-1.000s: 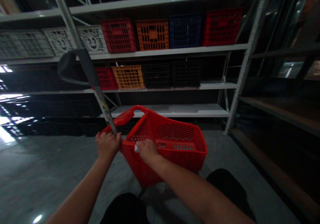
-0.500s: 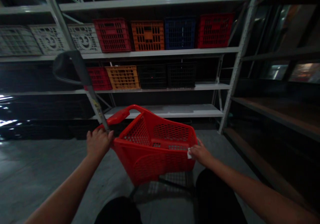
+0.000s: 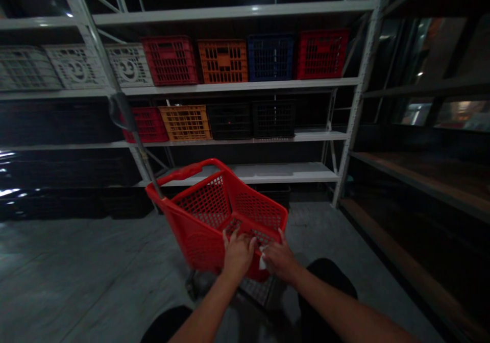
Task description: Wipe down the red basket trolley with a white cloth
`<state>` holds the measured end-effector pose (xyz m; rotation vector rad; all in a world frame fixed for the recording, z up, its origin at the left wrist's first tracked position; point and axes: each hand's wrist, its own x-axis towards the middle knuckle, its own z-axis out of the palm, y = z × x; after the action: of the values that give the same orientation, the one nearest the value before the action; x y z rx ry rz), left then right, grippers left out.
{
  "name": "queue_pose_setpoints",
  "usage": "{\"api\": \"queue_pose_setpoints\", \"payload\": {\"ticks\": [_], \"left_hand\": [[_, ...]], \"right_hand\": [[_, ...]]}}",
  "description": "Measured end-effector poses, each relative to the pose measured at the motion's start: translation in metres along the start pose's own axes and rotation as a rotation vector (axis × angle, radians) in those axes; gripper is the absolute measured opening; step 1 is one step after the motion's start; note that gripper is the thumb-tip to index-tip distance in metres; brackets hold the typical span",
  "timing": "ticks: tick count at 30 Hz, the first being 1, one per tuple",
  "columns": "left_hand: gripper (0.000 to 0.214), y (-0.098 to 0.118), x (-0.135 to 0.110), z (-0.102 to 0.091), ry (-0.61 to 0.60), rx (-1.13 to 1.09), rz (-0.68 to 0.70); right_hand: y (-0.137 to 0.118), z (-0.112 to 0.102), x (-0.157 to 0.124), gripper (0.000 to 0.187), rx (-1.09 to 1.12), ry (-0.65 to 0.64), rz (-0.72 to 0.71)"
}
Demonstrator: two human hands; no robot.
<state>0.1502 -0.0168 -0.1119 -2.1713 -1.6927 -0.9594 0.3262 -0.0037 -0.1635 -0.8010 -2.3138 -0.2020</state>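
A red perforated shopping basket (image 3: pixel 209 215) stands on the floor in front of my knees, its grey pull handle (image 3: pixel 132 133) slanting up to the left. My left hand (image 3: pixel 237 253) grips the near rim of the basket with curled fingers. Beside it, my right hand (image 3: pixel 279 259) presses a small white cloth (image 3: pixel 262 263) against the basket's near wall, fingers closed on it. Both hands sit side by side at the near right corner.
Grey metal shelving (image 3: pixel 245 85) behind holds red, orange, blue, black and white crates (image 3: pixel 224 59). A second rack with wooden shelves (image 3: pixel 421 179) runs along the right. The grey concrete floor (image 3: pixel 76 271) spreads out to the left.
My left hand left the pull handle and came onto the near rim. My right hand with the cloth slid from the right side to the near wall. The basket turned.
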Motion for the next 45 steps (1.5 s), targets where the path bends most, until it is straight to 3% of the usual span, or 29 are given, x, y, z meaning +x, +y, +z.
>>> {"api": "queue_pose_setpoints", "payload": {"ticks": [4, 8, 11, 13, 16, 18, 20, 23, 26, 28, 30, 33, 38, 40, 42, 45], "left_hand": [[0.035, -0.014, -0.006, 0.002, 0.030, -0.026, -0.010], [0.036, -0.034, -0.010, -0.003, 0.025, -0.036, 0.012], [0.037, -0.038, -0.010, -0.002, 0.043, -0.027, 0.014], [0.037, -0.037, -0.008, 0.000, 0.067, -0.034, 0.013], [0.037, -0.037, -0.005, 0.002, 0.092, -0.043, 0.010], [0.035, -0.038, -0.004, 0.002, 0.073, -0.048, 0.028], [0.032, -0.040, -0.004, -0.001, 0.032, -0.060, 0.058], [0.027, -0.043, -0.004, -0.005, -0.032, -0.089, 0.086], [0.026, -0.046, -0.003, -0.007, -0.076, -0.108, 0.084], [0.026, -0.048, -0.002, -0.007, -0.093, -0.114, 0.086], [0.026, -0.049, 0.000, -0.006, -0.103, -0.116, 0.092], [0.025, -0.050, 0.001, -0.006, -0.093, -0.116, 0.093], [0.024, -0.057, 0.001, -0.008, -0.105, -0.104, 0.107], [0.024, -0.064, 0.000, -0.011, -0.138, -0.095, 0.127], [0.023, -0.071, 0.000, -0.016, -0.184, -0.089, 0.144], [0.023, -0.083, -0.002, -0.024, -0.250, -0.087, 0.155]], "right_hand": [[0.026, -0.011, 0.012, 0.024, 0.014, -0.161, -0.128], [0.085, -0.028, 0.029, 0.025, -0.075, -0.189, -0.015], [0.101, -0.026, 0.033, 0.028, -0.107, -0.109, 0.066], [0.083, -0.012, 0.029, 0.031, -0.079, -0.014, 0.088], [0.024, 0.018, 0.017, 0.030, 0.002, 0.118, 0.048], [-0.015, 0.033, 0.012, 0.026, 0.053, 0.117, 0.070], [-0.038, 0.037, 0.011, 0.024, 0.073, 0.076, 0.108], [-0.027, 0.022, 0.014, 0.021, 0.058, -0.041, 0.012], [0.023, -0.003, 0.018, 0.022, -0.010, -0.116, -0.081], [0.057, -0.015, 0.020, 0.023, -0.080, -0.131, -0.045], [0.075, -0.021, 0.022, 0.025, -0.132, -0.126, 0.025], [0.058, -0.010, 0.022, 0.025, -0.144, -0.068, 0.112], [-0.033, 0.034, 0.021, 0.024, -0.054, 0.007, 0.097], [-0.053, 0.042, 0.022, 0.020, -0.013, 0.006, 0.101], [-0.053, 0.039, 0.023, 0.016, 0.018, -0.035, 0.025], [-0.018, 0.021, 0.024, 0.017, 0.015, -0.100, -0.112]]}}
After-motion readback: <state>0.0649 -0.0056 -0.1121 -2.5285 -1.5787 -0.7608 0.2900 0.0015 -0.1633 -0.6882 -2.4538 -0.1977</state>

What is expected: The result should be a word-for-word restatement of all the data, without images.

Output for this exercise:
-1.000s: 
-0.500s: 
+0.000s: 
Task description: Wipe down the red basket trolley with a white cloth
`<state>` holds the measured end-effector pose (xyz m; rotation vector rad; all in a world frame fixed for the recording, z up, its origin at the left wrist's first tracked position; point and axes: each hand's wrist, its own x-axis towards the middle knuckle, its own z-axis out of the palm, y = z × x; after the action: of the values that give the same orientation, the one nearest the value before the action; x y z rx ry rz), left then right, grippers left out.
{
  "name": "queue_pose_setpoints",
  "usage": "{\"api\": \"queue_pose_setpoints\", \"payload\": {\"ticks\": [_], \"left_hand\": [[_, ...]], \"right_hand\": [[_, ...]]}}",
  "description": "Measured end-effector poses, each relative to the pose measured at the motion's start: translation in metres along the start pose's own axes and rotation as a rotation vector (axis × angle, radians) in those axes; gripper is the absolute measured opening; step 1 is one step after the motion's start; note that gripper is the thumb-tip to index-tip distance in metres; brackets hold the typical span",
  "timing": "ticks: tick count at 30 Hz, the first being 1, one per tuple",
  "columns": "left_hand: gripper (0.000 to 0.214), y (-0.098 to 0.118), x (-0.135 to 0.110), z (-0.102 to 0.091), ry (-0.61 to 0.60), rx (-1.13 to 1.09), rz (-0.68 to 0.70); right_hand: y (-0.137 to 0.118), z (-0.112 to 0.102), x (-0.157 to 0.124), gripper (0.000 to 0.187), rx (-1.09 to 1.12), ry (-0.65 to 0.64), rz (-0.72 to 0.71)"
}
Demonstrator: two human hands; no robot.
<state>0.1502 -0.0168 -0.1119 -2.1713 -1.6927 -0.9594 0.3262 -0.0037 -0.1635 -0.8010 -2.3138 -0.2020</state>
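A red perforated shopping basket (image 3: pixel 209 215) stands on the floor in front of my knees, its grey pull handle (image 3: pixel 132 133) slanting up to the left. My left hand (image 3: pixel 237 253) grips the near rim of the basket with curled fingers. Beside it, my right hand (image 3: pixel 279 259) presses a small white cloth (image 3: pixel 262 263) against the basket's near wall, fingers closed on it. Both hands sit side by side at the near right corner.
Grey metal shelving (image 3: pixel 245 85) behind holds red, orange, blue, black and white crates (image 3: pixel 224 59). A second rack with wooden shelves (image 3: pixel 421 179) runs along the right. The grey concrete floor (image 3: pixel 76 271) spreads out to the left.
My left hand left the pull handle and came onto the near rim. My right hand with the cloth slid from the right side to the near wall. The basket turned.
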Motion for the next 45 steps (1.5 s), targets where the path bends most, until it is straight to 3% of the usual span, or 29 are given, x, y, z meaning +x, +y, +z.
>>> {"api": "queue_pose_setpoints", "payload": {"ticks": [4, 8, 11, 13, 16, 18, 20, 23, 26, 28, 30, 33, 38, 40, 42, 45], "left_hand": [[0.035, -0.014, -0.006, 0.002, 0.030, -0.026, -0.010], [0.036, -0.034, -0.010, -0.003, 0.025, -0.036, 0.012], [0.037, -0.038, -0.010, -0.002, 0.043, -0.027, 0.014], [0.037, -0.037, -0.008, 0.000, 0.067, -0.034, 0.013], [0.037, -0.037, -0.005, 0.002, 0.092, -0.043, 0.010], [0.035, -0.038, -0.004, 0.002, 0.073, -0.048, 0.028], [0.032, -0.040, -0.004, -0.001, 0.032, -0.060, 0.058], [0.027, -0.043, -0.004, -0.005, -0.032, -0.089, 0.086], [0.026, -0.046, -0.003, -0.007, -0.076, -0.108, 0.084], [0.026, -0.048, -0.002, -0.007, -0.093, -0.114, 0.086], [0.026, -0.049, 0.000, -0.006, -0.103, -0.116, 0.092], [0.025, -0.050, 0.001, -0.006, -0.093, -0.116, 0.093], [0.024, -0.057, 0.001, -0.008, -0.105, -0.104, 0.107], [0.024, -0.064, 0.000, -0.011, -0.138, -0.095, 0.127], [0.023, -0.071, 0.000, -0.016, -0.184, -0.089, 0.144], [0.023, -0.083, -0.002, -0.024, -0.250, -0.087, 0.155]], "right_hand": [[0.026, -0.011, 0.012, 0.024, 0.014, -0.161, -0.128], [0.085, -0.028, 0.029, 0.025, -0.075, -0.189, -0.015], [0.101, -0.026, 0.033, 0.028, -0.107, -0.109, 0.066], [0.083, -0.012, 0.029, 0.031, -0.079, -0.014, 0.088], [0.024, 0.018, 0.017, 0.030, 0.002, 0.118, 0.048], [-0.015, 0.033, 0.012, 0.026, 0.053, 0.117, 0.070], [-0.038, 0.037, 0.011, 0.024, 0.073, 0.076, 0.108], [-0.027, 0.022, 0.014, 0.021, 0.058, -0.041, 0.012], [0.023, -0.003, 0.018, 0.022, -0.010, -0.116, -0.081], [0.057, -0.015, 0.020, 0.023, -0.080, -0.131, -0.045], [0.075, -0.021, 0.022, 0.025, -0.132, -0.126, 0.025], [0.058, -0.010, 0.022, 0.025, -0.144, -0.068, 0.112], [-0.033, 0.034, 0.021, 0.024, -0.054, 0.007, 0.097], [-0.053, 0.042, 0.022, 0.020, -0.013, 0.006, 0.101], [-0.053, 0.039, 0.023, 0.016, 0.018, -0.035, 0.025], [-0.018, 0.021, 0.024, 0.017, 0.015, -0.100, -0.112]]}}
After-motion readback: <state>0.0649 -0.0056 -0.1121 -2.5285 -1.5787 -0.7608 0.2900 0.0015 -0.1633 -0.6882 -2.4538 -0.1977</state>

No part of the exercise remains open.